* _DIRECTIONS FOR THIS TASK_:
In the data below, find the line that contains "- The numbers" and the line that contains "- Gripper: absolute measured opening". Copy both, plus every line between them, exactly.

* _SOURCE MATERIAL_:
.....

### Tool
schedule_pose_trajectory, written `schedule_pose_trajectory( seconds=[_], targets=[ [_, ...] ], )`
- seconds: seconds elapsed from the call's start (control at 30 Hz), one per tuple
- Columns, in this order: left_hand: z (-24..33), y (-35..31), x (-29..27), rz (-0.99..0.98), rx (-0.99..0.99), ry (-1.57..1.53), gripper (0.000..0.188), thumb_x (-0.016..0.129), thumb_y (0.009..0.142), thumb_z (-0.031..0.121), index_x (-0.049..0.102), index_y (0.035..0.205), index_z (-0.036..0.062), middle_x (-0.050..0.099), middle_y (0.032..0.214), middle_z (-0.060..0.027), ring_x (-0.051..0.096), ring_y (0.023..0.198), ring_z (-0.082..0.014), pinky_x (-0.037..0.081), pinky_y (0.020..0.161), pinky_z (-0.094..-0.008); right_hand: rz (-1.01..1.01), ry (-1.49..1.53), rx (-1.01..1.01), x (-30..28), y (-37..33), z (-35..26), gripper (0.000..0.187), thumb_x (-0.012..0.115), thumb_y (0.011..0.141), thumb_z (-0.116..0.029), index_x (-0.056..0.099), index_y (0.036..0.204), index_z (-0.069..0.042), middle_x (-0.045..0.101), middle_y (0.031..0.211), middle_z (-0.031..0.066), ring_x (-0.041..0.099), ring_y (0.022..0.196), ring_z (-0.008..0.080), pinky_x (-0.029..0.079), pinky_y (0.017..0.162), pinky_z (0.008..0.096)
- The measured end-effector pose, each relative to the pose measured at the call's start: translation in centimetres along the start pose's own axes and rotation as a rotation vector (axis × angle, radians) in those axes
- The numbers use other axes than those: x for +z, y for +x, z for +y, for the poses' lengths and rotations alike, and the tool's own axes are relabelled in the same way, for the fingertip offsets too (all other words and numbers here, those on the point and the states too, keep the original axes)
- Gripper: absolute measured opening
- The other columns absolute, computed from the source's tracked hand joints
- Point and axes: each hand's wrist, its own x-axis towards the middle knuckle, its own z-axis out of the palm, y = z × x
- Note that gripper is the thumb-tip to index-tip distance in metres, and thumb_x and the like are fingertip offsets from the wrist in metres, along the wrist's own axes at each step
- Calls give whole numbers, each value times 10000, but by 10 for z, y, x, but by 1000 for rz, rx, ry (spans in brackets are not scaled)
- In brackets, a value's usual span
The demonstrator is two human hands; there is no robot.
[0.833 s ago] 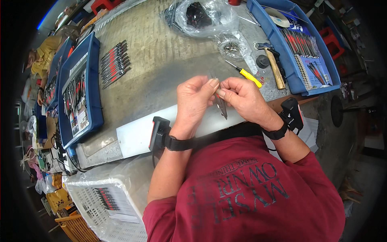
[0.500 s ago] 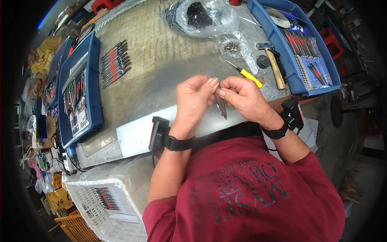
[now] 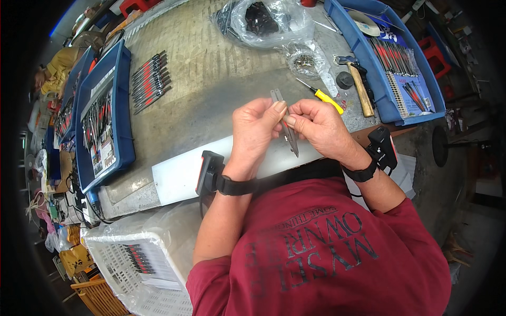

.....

* _RESPONSE TO THE TASK_:
- The numbers use other axes than those: x for +z, y for +x, z for +y, for the poses' lengths and rotations alike, and the tool's own axes are relabelled in the same way, for the fingertip offsets too (all other words and numbers here, those on the point and the states too, keep the original axes)
- Gripper: absolute measured opening

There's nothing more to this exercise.